Most websites require only standard tag configurations, many of which are loaded in GTM. However, there are times when you may require advanced applications. Whatever the need, no matter how challenging it may seem, chances are Google Tag Manager can solve your measurement problem. The second greatest reason why your website should use GTM? Google Tag Manager can handle even the most challenging technical issues of your website.
Google Tag Manager in Action
Here’s an example of how we solved a recent issue a client had with capturing pageviews and conversions in the checkout process, a challenging technical issue that began with the standard GTM tags and ended with the customization required to create virtual pageviews.
Due to the nature of the client’s business, the client’s checkout process has eight steps. Ensuring that customers make it through the eight-step process is critical, so the team required accurate data collection for the entire checkout process. Standard implementation of Enhanced Ecommerce from Google Analytics would have been appropriate and Google Tag Manager rendered unnecessary, except for one glaring issue: the order confirmation URL.
In the last two of the eight steps of this client’s checkout, the same URL is used. Developers were unable to retain the original solution that distinguished the URL for the “order confirmation” page from the “place order” page.
With the standard implementation of Universal Analytics, this client was unable to measure fully the checkout process and conversions. The consequences were immediately apparent. Two pageviews fired for the “order confirmation” URL. The Checkout Behavior report reported 100% exit on the “order confirmation” page, even though transactions occurred. The client needed a solution fast.
Because this client was an early adopter of Google Tag Manager, the website already contained the GTM snippet. GTM is how this client applied Google Analytics code, Google AdWords conversion script, the Facebook pixel, and more. Unable to develop a solution to this problem, the client asked for a solution that used Google Tag Manager.
Consultation with the Google Tag Manager implementation team at Google proved unsuccessful. Unfortunately, Google’s own team lacked experience with Enhanced Ecommerce and declined our requests for assistance. Thus, I went to work to develop a solution.
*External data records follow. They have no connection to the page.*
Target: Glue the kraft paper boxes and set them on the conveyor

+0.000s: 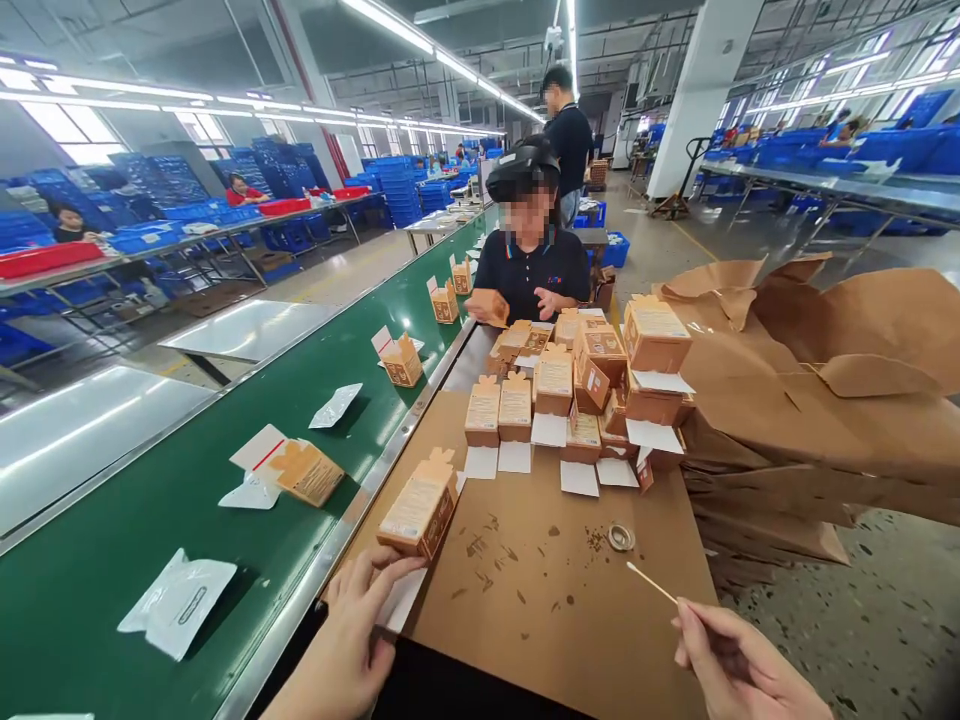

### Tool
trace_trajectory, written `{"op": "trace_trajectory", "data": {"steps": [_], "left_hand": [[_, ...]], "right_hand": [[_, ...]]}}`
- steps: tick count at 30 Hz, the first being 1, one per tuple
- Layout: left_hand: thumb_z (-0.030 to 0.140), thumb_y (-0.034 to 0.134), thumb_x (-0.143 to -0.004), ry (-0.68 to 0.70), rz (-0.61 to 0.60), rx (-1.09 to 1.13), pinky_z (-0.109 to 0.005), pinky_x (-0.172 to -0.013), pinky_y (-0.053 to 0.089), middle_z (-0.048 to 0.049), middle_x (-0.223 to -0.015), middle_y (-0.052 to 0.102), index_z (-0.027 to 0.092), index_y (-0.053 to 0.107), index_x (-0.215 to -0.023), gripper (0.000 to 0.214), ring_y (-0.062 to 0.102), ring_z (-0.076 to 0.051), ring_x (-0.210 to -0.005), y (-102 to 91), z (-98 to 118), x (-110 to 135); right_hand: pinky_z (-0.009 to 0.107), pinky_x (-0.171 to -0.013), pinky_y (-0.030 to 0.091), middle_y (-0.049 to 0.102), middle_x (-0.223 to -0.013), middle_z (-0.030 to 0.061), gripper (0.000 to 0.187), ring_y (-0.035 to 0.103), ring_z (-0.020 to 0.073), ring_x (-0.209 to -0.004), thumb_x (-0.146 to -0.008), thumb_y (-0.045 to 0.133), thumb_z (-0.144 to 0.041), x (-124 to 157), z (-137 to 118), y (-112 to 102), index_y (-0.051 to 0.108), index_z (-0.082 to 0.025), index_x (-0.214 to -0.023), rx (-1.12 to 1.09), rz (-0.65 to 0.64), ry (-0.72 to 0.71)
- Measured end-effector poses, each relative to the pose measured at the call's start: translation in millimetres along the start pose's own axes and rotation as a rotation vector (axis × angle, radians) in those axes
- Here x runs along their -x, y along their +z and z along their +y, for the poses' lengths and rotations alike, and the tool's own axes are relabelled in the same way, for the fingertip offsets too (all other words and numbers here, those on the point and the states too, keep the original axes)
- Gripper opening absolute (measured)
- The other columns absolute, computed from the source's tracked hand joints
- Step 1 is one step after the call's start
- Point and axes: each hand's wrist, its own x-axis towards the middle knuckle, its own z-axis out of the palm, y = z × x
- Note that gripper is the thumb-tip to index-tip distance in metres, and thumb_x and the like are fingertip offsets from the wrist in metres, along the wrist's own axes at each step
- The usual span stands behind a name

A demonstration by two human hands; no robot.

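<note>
In the head view, my left hand (349, 625) has its fingers and thumb around the white flap at the near end of a brown-and-cream carton (417, 508). That carton lies on its side on the cardboard-covered table (517, 590). Lower right, my right hand (739, 655) pinches a cotton swab (652, 582), its white tip pointing up and left. Just beyond the tip sits a small round open dish (620, 538). Dark specks and brown smears mark the cardboard between both hands.
Several cartons with open white flaps (553, 378) are piled at the table's far end. A green conveyor belt (300, 540) on the left carries cartons and white pouches (178, 603). A co-worker (531, 265) sits opposite. Brown paper (817, 400) is heaped on the right.
</note>
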Motion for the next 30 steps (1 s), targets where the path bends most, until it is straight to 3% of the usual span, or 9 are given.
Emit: {"op": "trace_trajectory", "data": {"steps": [3,5,6,8,12,15,21,26,30], "left_hand": [[0.021,0.069,-0.071,-0.013,-0.048,0.166,-0.051,-0.108,0.067,-0.0099,-0.126,0.083,0.039,0.089,-0.12,0.055,0.078,-0.037,-0.118,-19.3,-1.6,-7.1],[0.034,0.072,-0.084,-0.15,0.118,0.293,-0.047,-0.096,0.068,-0.0083,-0.104,0.079,0.033,0.081,-0.095,0.015,0.076,-0.034,-0.101,-30.0,-9.6,-29.1],[0.042,0.073,-0.089,-0.257,0.209,0.346,-0.046,-0.093,0.068,-0.0071,-0.098,0.076,0.031,0.078,-0.093,0.013,0.075,-0.033,-0.097,-33.9,-14.4,-44.7],[0.06,0.075,-0.091,-0.47,0.282,0.418,-0.048,-0.098,0.068,-0.0072,-0.102,0.078,0.029,0.077,-0.101,0.033,0.077,-0.035,-0.105,-37.5,-22.7,-81.3],[0.08,0.082,-0.08,-0.613,0.011,0.449,-0.06,-0.124,0.061,-0.0156,-0.124,0.083,0.027,0.084,-0.108,0.06,0.074,-0.047,-0.14,-25.6,-23.8,-132.3],[0.092,0.079,-0.081,-0.629,-0.079,0.531,-0.062,-0.125,0.061,-0.0169,-0.126,0.085,0.026,0.087,-0.112,0.073,0.074,-0.05,-0.144,-9.2,-14.5,-118.3],[0.077,0.107,-0.067,-0.79,0.158,1.133,-0.056,-0.113,0.07,-0.0175,-0.138,0.089,0.023,0.084,-0.136,0.091,0.082,-0.049,-0.135,12.0,19.3,-64.1],[0.056,0.119,-0.057,-0.651,0.07,1.193,-0.057,-0.115,0.069,-0.0175,-0.134,0.089,0.021,0.077,-0.127,0.088,0.085,-0.044,-0.13,31.5,53.2,-97.2],[0.054,0.118,-0.059,-0.53,-0.01,1.12,-0.054,-0.114,0.07,-0.0105,-0.129,0.087,0.027,0.067,-0.131,0.093,0.086,-0.038,-0.128,43.3,55.3,-120.4]], "right_hand": [[0.026,-0.055,0.066,0.078,-0.067,0.0046,0.043,0.072,0.0185,-0.049,-0.103,0.089,-0.063,-6.5,4.2,1.1,0.092,-0.024,-0.087,-0.003,-0.01,-0.06],[0.025,-0.054,0.065,0.078,-0.066,0.0039,0.041,0.072,0.0176,-0.048,-0.106,0.087,-0.06,-13.2,4.7,5.6,0.092,-0.024,-0.088,-0.004,-0.009,-0.108],[0.025,-0.054,0.064,0.079,-0.067,0.0037,0.04,0.071,0.0171,-0.048,-0.107,0.086,-0.059,-17.4,5.0,8.4,0.091,-0.024,-0.088,0.014,-0.011,-0.137],[0.025,-0.054,0.063,0.08,-0.068,0.0037,0.039,0.071,0.0164,-0.048,-0.11,0.082,-0.054,-27.5,6.8,13.9,0.09,-0.024,-0.087,0.086,-0.018,-0.204],[0.027,-0.057,0.064,0.082,-0.071,0.0042,0.039,0.073,0.0172,-0.053,-0.114,0.071,-0.046,-45.3,13.4,21.8,0.085,-0.024,-0.085,0.222,-0.093,-0.301],[0.026,-0.059,0.062,0.082,-0.075,0.0032,0.034,0.072,0.0166,-0.057,-0.114,0.068,-0.039,-48.7,15.5,25.6,0.083,-0.025,-0.087,0.253,-0.141,-0.325],[0.025,-0.059,0.057,0.077,-0.071,-0.0009,0.03,0.07,0.0148,-0.056,-0.113,0.066,-0.029,-46.6,14.4,26.8,0.079,-0.027,-0.086,0.273,-0.222,-0.383],[0.025,-0.063,0.062,0.083,-0.078,0.0001,0.02,0.073,0.0152,-0.058,-0.109,0.072,-0.025,-47.1,19.0,20.5,0.082,-0.026,-0.092,0.3,-0.203,-0.408],[0.027,-0.06,0.064,0.082,-0.074,0.0023,0.03,0.072,0.0171,-0.056,-0.111,0.071,-0.035,-51.1,24.5,20.5,0.084,-0.026,-0.086,0.351,-0.202,-0.404]]}}
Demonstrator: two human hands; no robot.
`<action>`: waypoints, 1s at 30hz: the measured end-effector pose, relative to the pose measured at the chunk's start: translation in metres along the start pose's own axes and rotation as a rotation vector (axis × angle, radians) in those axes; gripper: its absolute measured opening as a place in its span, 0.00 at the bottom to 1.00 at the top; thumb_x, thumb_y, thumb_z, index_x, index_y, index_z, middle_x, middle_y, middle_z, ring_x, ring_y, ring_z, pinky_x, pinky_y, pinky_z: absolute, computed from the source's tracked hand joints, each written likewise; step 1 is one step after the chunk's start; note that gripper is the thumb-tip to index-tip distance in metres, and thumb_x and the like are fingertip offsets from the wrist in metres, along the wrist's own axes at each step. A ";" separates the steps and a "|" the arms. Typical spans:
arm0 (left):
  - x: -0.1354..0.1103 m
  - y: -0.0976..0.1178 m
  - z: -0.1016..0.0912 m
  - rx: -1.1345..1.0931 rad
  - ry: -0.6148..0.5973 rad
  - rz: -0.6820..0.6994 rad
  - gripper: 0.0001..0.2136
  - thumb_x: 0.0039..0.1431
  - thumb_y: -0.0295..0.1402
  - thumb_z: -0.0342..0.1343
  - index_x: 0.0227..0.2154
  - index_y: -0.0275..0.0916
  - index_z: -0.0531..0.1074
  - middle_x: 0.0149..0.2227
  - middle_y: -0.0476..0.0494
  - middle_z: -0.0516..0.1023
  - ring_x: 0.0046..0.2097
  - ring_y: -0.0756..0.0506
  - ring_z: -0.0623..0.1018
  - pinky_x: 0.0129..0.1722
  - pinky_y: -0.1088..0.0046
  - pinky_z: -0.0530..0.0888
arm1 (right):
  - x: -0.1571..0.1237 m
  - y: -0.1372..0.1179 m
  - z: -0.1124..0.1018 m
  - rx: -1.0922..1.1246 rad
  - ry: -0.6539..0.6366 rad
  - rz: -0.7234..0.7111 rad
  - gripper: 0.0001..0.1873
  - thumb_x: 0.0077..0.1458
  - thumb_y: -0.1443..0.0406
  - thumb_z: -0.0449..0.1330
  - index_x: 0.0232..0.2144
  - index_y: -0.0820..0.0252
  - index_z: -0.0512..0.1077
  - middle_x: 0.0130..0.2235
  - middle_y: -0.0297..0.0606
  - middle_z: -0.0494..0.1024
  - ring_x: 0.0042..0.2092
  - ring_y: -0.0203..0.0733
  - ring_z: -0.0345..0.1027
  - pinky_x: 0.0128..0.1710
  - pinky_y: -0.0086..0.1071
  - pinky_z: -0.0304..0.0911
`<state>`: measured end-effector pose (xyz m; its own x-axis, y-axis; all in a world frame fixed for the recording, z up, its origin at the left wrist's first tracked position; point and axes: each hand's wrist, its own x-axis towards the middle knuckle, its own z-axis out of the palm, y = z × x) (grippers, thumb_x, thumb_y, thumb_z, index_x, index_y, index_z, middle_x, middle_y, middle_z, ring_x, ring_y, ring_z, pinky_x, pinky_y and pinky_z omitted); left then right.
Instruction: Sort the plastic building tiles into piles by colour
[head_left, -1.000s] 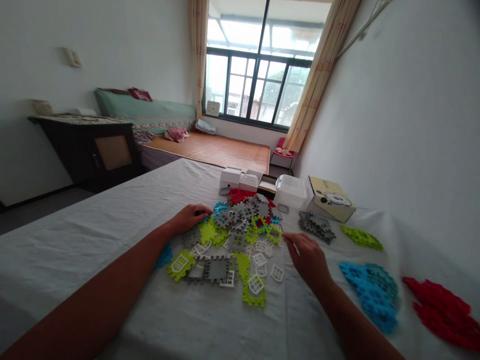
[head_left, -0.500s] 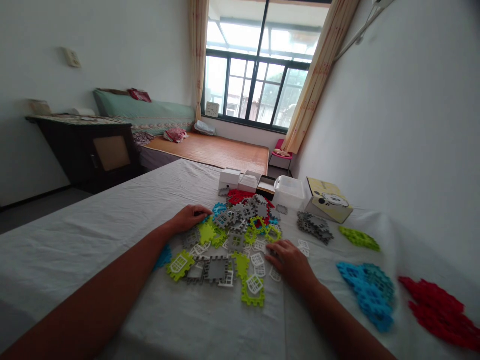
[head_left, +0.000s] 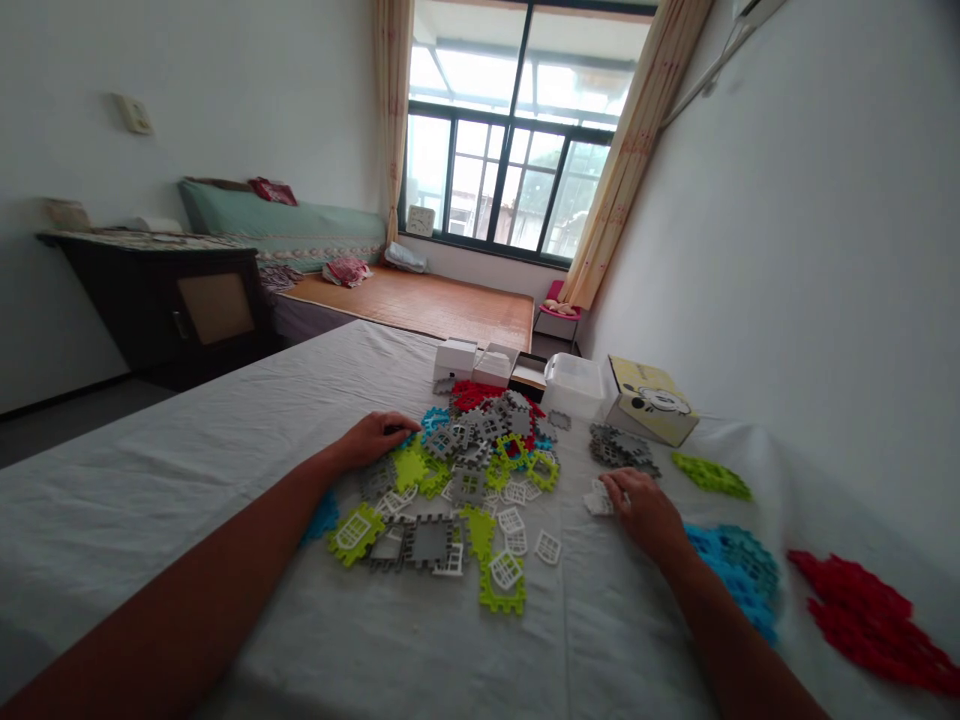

With a combination of virtual pageview tags and an ecommerce tag, I was able to capture the entire checkout process. Here’s a screenshot of the virtual pageview tag I crafted for the “order confirmation” page.
Next, I created a second virtual pageview tag that fires when someone clicks the “Place Order” button on the “order confirmation page.”
I also added a transaction tag to capture ecommerce data.
When does a website require a virtual pageview? In this example, orders processed without actually firing a pageview. However, in order to populate the Funnel Visualization report in Google Analytics, we required a pageview to fire on order completion. Thus, we crafted the aforementioned tag to fire a virtual pageview on an on-click event since pageviews, not events, can be captured in the Funnel Visualization report. Virtual pageviews make events appear as webpages to Google Analytics, offering the ability to generate additional insight and usability.
Creating Your Own
If you’re already using Google Tag Manager’s preformatted tags, but you think you could benefit for GTM, use these step-by-step instructions to create your own virtual pageview tag.
Before you begin, identify the event that occurs on your website you’d like to have appear as a webpage in Google Analytics. Typically, this is a “submit” button or something similar, usually a form of some sort. Right-click the button and identify the CSS class and ID that you’ve used to style the button. Copy the class and ID. You’ll use these for your tag later.
First, navigate to your Google Tag Manager account and configure a new Google Analytics tag.
Second, choose either Universal or Classic, depending on what you use on your website.
Third, choose “Page View” as the “Track Type.” Enter the values you wish to correspond to the “virtual page” that will be created upon click of the button you’ve selected.
Fourth, choose the “Click” trigger. Configure this Trigger to trigger on All Elements with with the ID and class for the button you’ve chosen. Click “Create Trigger.”
You are now ready to save your tag. Remember to debug before you publish a new version of the container!